_What you need to do:_ Give back the lines below verbatim, omitting all pictures.

==== Exercise inputs ====

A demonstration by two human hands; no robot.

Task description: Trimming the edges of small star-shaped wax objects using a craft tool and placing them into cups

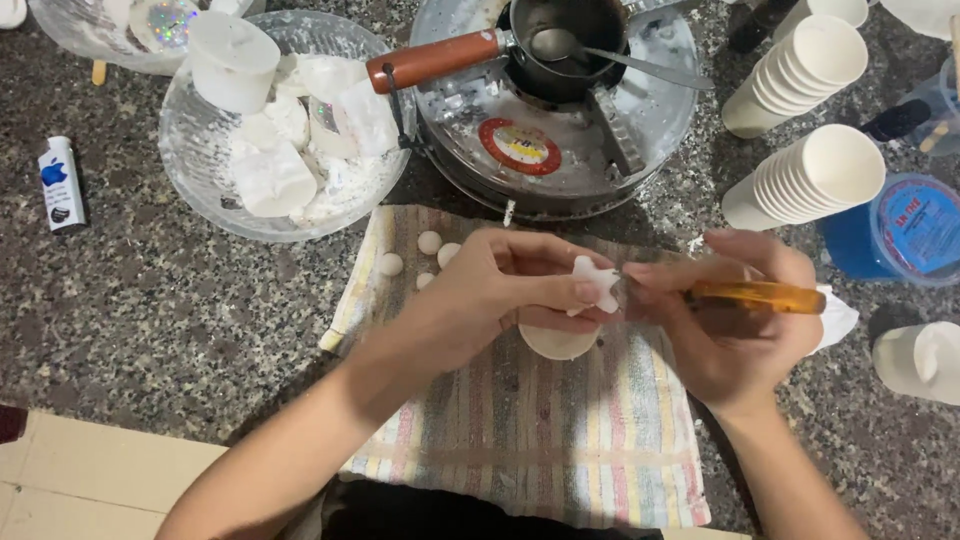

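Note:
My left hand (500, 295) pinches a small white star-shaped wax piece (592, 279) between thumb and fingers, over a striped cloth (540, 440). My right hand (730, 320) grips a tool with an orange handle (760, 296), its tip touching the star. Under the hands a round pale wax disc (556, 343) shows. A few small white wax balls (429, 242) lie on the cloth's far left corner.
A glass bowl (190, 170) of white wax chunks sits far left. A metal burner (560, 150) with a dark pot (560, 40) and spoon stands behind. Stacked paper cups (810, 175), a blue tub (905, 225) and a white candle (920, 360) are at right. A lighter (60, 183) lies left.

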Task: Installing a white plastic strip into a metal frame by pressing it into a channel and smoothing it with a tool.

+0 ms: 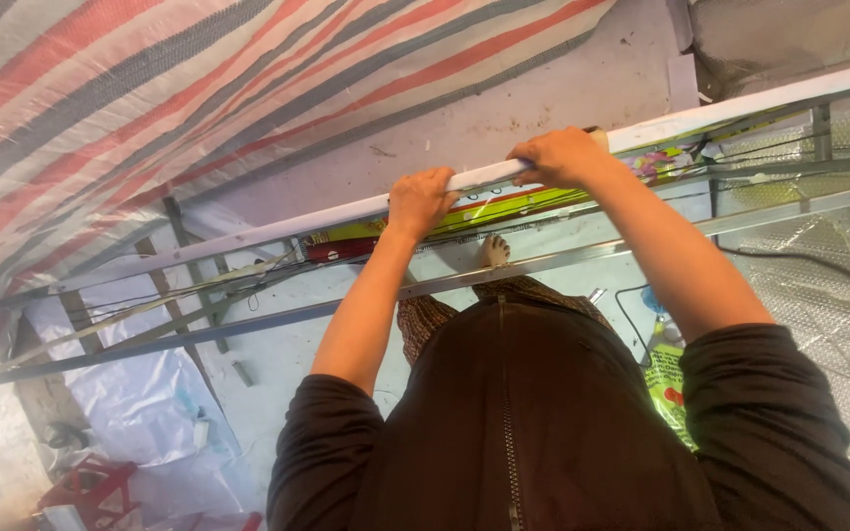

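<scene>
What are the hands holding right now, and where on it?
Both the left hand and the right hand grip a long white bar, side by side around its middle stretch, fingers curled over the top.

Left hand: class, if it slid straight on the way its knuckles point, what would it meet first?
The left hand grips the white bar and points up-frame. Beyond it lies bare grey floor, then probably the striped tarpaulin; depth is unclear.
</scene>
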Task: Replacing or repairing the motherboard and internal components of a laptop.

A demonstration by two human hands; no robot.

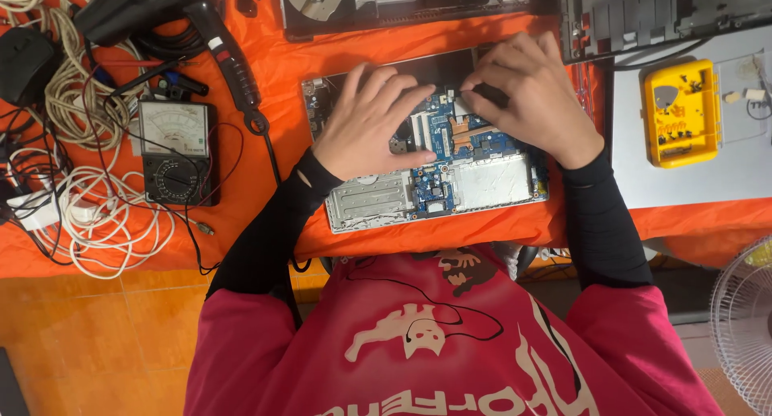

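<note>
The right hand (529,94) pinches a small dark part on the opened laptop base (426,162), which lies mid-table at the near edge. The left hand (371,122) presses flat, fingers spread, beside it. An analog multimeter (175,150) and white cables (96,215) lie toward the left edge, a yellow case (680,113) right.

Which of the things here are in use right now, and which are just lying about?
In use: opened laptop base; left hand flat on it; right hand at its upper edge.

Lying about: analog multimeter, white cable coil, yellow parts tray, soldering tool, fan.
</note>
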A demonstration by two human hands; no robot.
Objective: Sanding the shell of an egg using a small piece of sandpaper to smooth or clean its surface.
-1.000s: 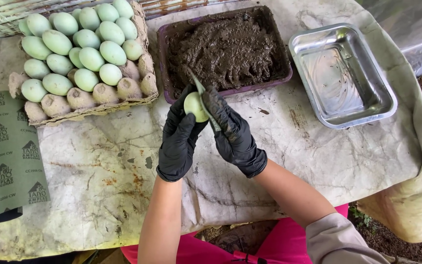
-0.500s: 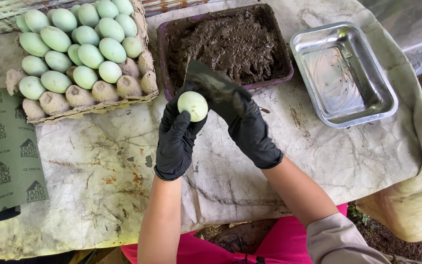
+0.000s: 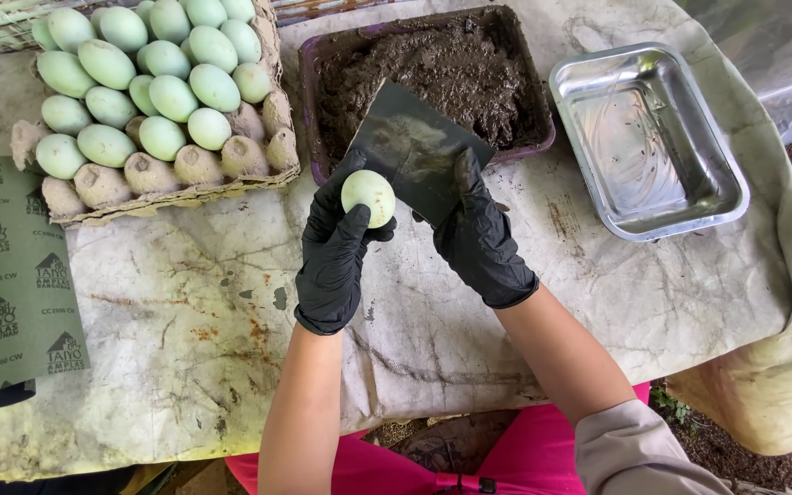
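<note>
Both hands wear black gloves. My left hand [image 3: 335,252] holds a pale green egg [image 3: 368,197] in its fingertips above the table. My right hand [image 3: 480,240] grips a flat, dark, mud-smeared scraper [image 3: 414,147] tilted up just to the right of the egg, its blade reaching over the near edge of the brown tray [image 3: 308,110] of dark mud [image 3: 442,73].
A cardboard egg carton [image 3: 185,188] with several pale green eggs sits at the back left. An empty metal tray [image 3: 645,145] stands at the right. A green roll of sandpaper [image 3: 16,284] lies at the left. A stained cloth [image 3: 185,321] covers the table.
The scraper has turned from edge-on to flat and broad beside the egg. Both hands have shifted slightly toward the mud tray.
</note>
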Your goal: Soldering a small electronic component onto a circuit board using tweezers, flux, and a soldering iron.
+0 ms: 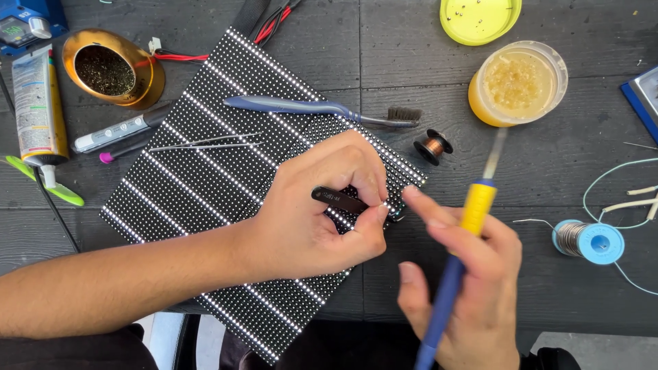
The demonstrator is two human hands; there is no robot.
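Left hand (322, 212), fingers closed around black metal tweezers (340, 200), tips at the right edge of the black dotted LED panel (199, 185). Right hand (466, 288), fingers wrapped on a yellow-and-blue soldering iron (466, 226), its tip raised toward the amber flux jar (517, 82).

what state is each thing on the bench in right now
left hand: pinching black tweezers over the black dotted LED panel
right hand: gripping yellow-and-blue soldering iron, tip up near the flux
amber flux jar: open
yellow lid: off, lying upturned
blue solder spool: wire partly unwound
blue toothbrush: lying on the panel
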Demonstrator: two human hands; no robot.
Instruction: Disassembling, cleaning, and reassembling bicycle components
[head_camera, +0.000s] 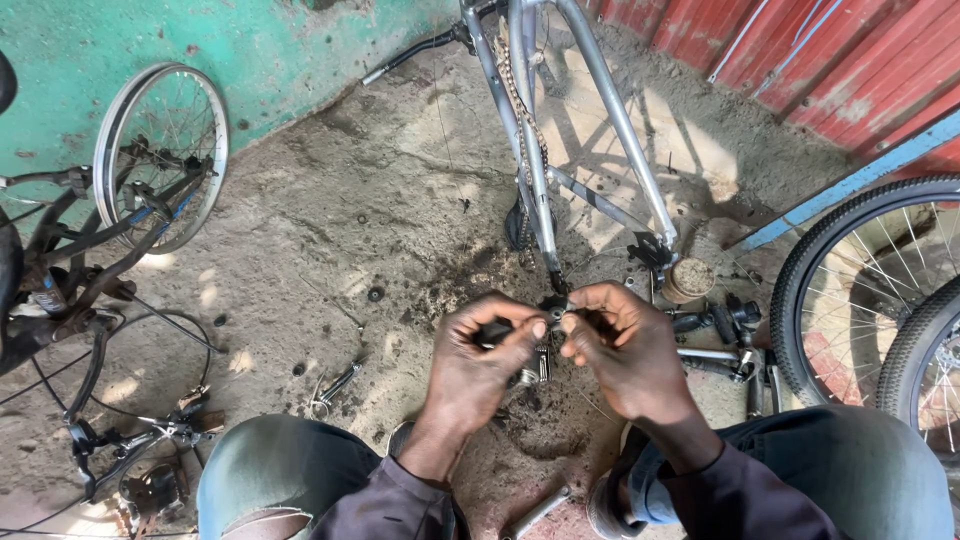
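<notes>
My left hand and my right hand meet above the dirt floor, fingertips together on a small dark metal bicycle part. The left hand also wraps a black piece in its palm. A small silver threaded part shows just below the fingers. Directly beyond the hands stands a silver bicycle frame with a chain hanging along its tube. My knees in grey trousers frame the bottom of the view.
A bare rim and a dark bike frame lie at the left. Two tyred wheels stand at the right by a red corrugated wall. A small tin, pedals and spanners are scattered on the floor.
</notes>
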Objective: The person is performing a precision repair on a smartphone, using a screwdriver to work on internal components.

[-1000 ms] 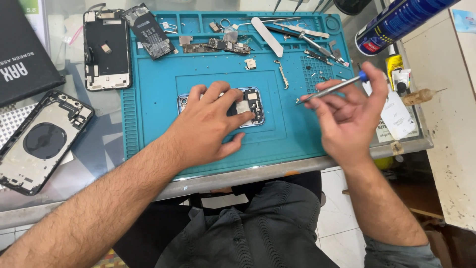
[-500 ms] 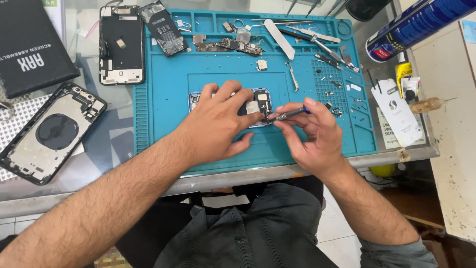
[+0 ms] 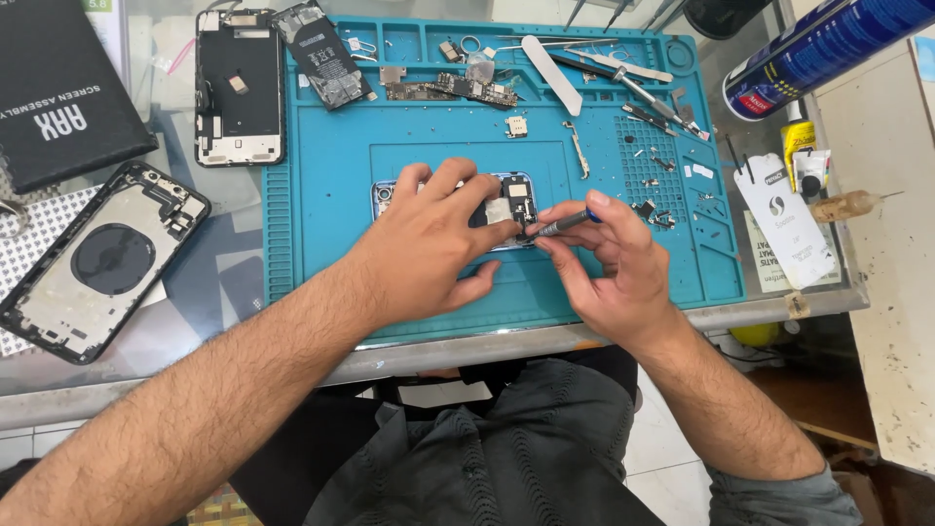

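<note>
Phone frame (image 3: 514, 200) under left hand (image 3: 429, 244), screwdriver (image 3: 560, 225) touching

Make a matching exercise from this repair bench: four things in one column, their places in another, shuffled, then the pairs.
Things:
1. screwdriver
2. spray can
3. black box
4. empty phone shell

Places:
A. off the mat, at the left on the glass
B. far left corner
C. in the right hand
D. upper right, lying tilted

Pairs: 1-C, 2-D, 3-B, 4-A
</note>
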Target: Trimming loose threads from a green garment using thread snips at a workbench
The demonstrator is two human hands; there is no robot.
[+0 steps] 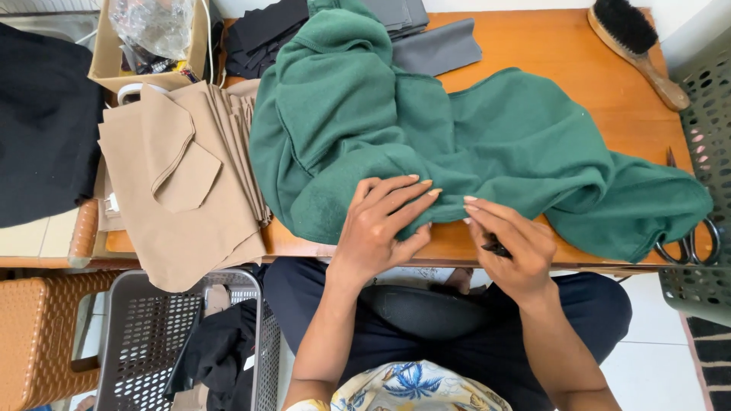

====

_Answer to this problem:_
A demonstration by two human hands; no robot.

Task description: Trimming the edges of small star-shaped wax objects using a craft tool and placing them into cups


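Note:
My left hand (500, 295) pinches a small white star-shaped wax piece (592, 279) between thumb and fingers, over a striped cloth (540, 440). My right hand (730, 320) grips a tool with an orange handle (760, 296), its tip touching the star. Under the hands a round pale wax disc (556, 343) shows. A few small white wax balls (429, 242) lie on the cloth's far left corner.
A glass bowl (190, 170) of white wax chunks sits far left. A metal burner (560, 150) with a dark pot (560, 40) and spoon stands behind. Stacked paper cups (810, 175), a blue tub (905, 225) and a white candle (920, 360) are at right. A lighter (60, 183) lies left.
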
Task: Installing a white plastic strip into a metal frame by pressing it into a channel and smoothing it with a tool.

+0 ms: 

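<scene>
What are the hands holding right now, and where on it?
Both the left hand and the right hand grip a long white bar, side by side around its middle stretch, fingers curled over the top.

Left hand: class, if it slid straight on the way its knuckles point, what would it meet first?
The left hand grips the white bar and points up-frame. Beyond it lies bare grey floor, then probably the striped tarpaulin; depth is unclear.
</scene>
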Task: Replacing or repairing the motherboard and internal components of a laptop.

A demonstration by two human hands; no robot.


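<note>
The right hand (529,94) pinches a small dark part on the opened laptop base (426,162), which lies mid-table at the near edge. The left hand (371,122) presses flat, fingers spread, beside it. An analog multimeter (175,150) and white cables (96,215) lie toward the left edge, a yellow case (680,113) right.

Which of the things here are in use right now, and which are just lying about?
In use: opened laptop base; left hand flat on it; right hand at its upper edge.

Lying about: analog multimeter, white cable coil, yellow parts tray, soldering tool, fan.
</note>
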A demonstration by two human hands; no robot.
Objective: Sanding the shell of an egg using a small piece of sandpaper to smooth or clean its surface.
-1.000s: 
-0.500s: 
+0.000s: 
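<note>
Both hands wear black gloves. My left hand [image 3: 335,252] holds a pale green egg [image 3: 368,197] in its fingertips above the table. My right hand [image 3: 480,240] grips a flat, dark, mud-smeared scraper [image 3: 414,147] tilted up just to the right of the egg, its blade reaching over the near edge of the brown tray [image 3: 308,110] of dark mud [image 3: 442,73].
A cardboard egg carton [image 3: 185,188] with several pale green eggs sits at the back left. An empty metal tray [image 3: 645,145] stands at the right. A green roll of sandpaper [image 3: 16,284] lies at the left. A stained cloth [image 3: 185,321] covers the table.
The scraper has turned from edge-on to flat and broad beside the egg. Both hands have shifted slightly toward the mud tray.
</note>
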Your goal: Soldering a small electronic component onto a circuit board using tweezers, flux, and a soldering iron.
+0 ms: 
The demonstrator is two human hands; there is no robot.
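Left hand (322, 212), fingers closed around black metal tweezers (340, 200), tips at the right edge of the black dotted LED panel (199, 185). Right hand (466, 288), fingers wrapped on a yellow-and-blue soldering iron (466, 226), its tip raised toward the amber flux jar (517, 82).

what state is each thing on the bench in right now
left hand: pinching black tweezers over the black dotted LED panel
right hand: gripping yellow-and-blue soldering iron, tip up near the flux
amber flux jar: open
yellow lid: off, lying upturned
blue solder spool: wire partly unwound
blue toothbrush: lying on the panel
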Demonstrator: two human hands; no robot.
Instruction: Disassembling, cleaning, and reassembling bicycle components
[head_camera, +0.000s] 
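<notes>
My left hand and my right hand meet above the dirt floor, fingertips together on a small dark metal bicycle part. The left hand also wraps a black piece in its palm. A small silver threaded part shows just below the fingers. Directly beyond the hands stands a silver bicycle frame with a chain hanging along its tube. My knees in grey trousers frame the bottom of the view.
A bare rim and a dark bike frame lie at the left. Two tyred wheels stand at the right by a red corrugated wall. A small tin, pedals and spanners are scattered on the floor.
</notes>
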Objective: The person is performing a precision repair on a smartphone, using a screwdriver to work on internal components.

[-1000 ms] 
[-500 ms] 
[+0 ms] 

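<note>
Phone frame (image 3: 514, 200) under left hand (image 3: 429, 244), screwdriver (image 3: 560, 225) touching

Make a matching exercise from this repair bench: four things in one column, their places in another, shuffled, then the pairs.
Things:
1. screwdriver
2. spray can
3. black box
4. empty phone shell

Places:
A. off the mat, at the left on the glass
B. far left corner
C. in the right hand
D. upper right, lying tilted

Pairs: 1-C, 2-D, 3-B, 4-A
</note>
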Target: Trimming loose threads from a green garment using thread snips at a workbench
The demonstrator is two human hands; there is no robot.
[+0 steps] 

Nothing more is needed for this answer.